Similarly, differently the complexity that may be used for representing the ears process be associated with data-oriented collection with parameter is measured.Especially, complexity can be computational resource instruction, that is, complexity can reflect it is how complicated that the ears process be associated that will perform may have.
In many cases, parameter can show increase progressively quality and increase progressively both complexities usually.Such as, the length of FIR filter can show both quality increase and complexity increase.Thus, in many examples, same order can reflect both complexity and quality, and selector 703 can use this when selecting.Such as, as long as complexity is lower than given level, it just can select first water data set.Assuming that represents instruction according to successively decrease quality and complexity to arrange these, this these can represent and indicate and select expression to realize lower than the first data set indicated of the complexity (and can by audio process process) of desired level simply by process.

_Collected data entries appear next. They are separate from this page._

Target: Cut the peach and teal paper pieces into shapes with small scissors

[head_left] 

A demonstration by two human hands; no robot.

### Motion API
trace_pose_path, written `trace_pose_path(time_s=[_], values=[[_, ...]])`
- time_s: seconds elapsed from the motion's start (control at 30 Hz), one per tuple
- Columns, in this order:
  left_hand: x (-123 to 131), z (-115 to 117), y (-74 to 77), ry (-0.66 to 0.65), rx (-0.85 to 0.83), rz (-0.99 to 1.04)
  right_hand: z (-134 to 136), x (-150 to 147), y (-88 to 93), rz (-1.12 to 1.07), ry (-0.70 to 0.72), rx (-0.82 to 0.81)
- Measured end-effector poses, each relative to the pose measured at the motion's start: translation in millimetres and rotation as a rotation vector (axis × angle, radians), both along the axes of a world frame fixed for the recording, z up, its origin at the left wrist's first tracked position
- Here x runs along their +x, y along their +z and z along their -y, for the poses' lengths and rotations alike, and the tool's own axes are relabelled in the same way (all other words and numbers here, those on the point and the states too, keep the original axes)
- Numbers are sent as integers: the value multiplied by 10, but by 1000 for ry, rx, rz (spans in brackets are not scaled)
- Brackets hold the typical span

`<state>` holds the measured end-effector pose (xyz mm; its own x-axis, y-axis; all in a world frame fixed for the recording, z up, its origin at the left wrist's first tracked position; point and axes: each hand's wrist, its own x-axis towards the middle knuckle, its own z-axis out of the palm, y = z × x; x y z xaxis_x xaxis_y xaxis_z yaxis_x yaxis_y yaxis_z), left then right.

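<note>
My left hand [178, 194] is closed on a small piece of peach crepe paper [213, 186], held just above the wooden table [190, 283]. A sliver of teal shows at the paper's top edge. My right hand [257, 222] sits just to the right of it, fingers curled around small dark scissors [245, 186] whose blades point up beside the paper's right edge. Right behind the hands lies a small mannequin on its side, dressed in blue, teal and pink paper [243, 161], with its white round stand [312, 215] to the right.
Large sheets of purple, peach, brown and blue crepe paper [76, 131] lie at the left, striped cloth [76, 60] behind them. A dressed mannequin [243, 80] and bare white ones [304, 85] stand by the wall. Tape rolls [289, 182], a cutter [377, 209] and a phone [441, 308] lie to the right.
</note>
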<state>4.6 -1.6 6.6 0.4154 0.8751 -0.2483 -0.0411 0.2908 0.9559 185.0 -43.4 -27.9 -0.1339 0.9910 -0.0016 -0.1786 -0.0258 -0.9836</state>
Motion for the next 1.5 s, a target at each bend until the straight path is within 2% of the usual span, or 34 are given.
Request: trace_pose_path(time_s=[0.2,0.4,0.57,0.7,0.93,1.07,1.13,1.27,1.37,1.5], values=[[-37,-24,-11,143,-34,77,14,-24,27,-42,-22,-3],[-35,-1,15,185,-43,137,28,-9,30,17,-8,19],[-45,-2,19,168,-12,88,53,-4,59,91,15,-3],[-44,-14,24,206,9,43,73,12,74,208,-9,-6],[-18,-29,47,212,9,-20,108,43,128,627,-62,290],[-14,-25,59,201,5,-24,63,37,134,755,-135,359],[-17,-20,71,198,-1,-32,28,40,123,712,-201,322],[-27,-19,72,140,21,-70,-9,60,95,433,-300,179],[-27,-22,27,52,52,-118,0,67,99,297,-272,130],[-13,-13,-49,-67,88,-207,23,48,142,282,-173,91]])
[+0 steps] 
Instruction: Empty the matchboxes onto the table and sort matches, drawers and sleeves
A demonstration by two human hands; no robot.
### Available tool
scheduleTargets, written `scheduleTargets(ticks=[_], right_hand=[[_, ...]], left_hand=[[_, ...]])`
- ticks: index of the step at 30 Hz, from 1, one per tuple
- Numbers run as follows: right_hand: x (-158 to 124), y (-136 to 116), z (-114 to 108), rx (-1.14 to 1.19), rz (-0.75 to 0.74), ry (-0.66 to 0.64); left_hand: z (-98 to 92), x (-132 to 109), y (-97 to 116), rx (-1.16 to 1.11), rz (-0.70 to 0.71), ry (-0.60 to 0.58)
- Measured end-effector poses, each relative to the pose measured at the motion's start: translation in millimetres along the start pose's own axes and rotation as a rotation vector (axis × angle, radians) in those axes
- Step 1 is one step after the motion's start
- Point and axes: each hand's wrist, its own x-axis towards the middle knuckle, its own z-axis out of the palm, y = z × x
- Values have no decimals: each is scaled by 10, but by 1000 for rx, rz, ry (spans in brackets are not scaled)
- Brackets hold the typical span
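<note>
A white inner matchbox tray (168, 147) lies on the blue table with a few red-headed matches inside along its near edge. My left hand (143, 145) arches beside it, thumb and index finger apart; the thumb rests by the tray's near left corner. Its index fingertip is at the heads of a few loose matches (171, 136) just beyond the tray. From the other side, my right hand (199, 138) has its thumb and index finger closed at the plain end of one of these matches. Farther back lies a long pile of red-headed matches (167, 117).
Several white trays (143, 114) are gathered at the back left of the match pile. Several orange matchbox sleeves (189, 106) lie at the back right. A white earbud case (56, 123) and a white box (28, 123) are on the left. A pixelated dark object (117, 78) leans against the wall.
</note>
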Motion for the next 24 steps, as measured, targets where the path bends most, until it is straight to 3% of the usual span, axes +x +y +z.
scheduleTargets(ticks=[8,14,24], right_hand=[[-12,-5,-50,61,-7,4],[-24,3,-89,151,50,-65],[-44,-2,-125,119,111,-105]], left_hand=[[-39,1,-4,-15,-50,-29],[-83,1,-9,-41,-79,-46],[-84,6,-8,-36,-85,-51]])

In certain embodiments, these represent that the order of the data set indicating and be associated can utilize these to represent and indicate positions in the bitstream to represent.Such as, the order of quality that reflection is successively decreased, these represent that instruction (for given position) can arrange simply, so that first in bit stream represents that instruction is the expression instruction representing the data set that the ears be associated with first water are played up.The next one in bit stream represents that instruction is the expression instruction representing the data set that the ears be associated with next first water are played up, etc.In such embodiments, selector 703 can scan received bit stream simply in order, and can represent that instruction determines whether that it shows the data set that audio process 707 can use for each.It can set about this, until run into suitable instruction, does not now have the further expression instruction needs of bit stream to carry out processing or in fact decoding.
In certain embodiments, these represent that the instruction that the order of the data set indicating and be associated can utilize input data to comprise represents, and particularly, each represents that the instruction of instruction can be included in this expression instruction itself.
Such as, each represents that instruction can comprise the data field showing priority.First selector 703 can assess all expression instructions of the instruction comprising limit priority, and determines whether that any expression instruction shows the data included in the data centralization be associated.If so, then this is selected to represent instruction (if identify that more than one expression indicates, then can apply assisted Selection standard, or such as can only select to represent instruction at random).If do not find any expression to indicate, then selector can set about assessing all expression instructions showing next limit priority, etc.As another example, each represents that instruction can show Sequence position numbers, and selector 703 can set about processing these expression instructions, to set up sequence order.
Such scheme may need to carry out more complicated process by selector 703, but can provide more flexibilities, such as, such as allows multiple expression to indicate and is divided priority coequally in the sequence.It also can allow each expression instruction to be freely located in bit stream, and each can be allowed particularly to represent, and instruction is close to the data set be associated and is included.
Thus the program can provide the flexibility of increase, and it such as contributes to the generation of bit stream.Such as, may easierly in fact be to existing bit stream add simply extra data set and be associated expression instruction and whole stream need not be reconstructed.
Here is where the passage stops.